Each line of the material that mentions the word "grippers" is to be copied.

=== Section Start ===

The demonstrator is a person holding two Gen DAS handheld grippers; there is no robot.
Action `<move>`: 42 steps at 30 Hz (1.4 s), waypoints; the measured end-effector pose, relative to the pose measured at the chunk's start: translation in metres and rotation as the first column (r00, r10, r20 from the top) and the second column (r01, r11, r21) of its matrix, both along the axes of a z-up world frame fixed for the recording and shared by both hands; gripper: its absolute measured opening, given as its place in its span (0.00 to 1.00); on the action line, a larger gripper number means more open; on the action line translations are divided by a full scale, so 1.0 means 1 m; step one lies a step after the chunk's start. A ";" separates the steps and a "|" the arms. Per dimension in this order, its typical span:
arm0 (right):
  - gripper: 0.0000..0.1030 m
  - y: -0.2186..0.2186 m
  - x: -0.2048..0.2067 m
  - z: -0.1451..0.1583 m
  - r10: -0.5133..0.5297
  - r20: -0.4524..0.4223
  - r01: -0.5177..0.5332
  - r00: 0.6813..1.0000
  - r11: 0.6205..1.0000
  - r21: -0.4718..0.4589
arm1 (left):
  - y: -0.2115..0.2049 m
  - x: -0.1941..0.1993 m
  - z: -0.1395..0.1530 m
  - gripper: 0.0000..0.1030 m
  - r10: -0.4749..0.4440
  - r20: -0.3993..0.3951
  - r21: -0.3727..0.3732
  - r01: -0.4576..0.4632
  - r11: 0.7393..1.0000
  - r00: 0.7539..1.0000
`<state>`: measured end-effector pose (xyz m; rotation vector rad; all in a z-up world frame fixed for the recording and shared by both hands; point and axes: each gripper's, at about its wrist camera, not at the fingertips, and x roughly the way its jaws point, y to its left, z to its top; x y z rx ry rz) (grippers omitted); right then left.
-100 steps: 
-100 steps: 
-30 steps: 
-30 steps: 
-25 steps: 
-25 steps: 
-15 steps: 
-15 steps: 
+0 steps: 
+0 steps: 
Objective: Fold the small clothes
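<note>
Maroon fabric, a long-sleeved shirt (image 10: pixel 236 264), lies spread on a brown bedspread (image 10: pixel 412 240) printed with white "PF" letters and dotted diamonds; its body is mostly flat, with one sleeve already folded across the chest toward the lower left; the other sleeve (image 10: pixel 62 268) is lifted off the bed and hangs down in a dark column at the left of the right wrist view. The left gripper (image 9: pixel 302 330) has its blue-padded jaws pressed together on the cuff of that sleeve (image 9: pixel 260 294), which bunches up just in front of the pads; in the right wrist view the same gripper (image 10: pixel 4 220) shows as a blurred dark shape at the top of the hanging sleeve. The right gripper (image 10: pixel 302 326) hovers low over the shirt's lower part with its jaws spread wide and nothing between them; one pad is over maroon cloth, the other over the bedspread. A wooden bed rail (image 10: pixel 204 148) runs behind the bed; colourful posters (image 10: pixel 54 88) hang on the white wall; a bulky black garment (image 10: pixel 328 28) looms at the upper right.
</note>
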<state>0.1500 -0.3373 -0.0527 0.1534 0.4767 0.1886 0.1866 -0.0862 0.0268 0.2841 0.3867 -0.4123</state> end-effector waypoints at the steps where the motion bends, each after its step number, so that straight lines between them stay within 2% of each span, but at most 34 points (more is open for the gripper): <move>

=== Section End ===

▶ [Solution]
The demonstrator is a person holding two Gen DAS handheld grippers; there is no robot.
`<state>`: measured end-effector pose (xyz m; rotation vector rad; all in a z-up world frame fixed for the recording and shared by both hands; point and axes: each gripper's, at about its wrist camera, not at the fingertips, and x roughly the way its jaws point, y to its left, z to its top; x y z rx ry rz) (grippers omitted); right then left.

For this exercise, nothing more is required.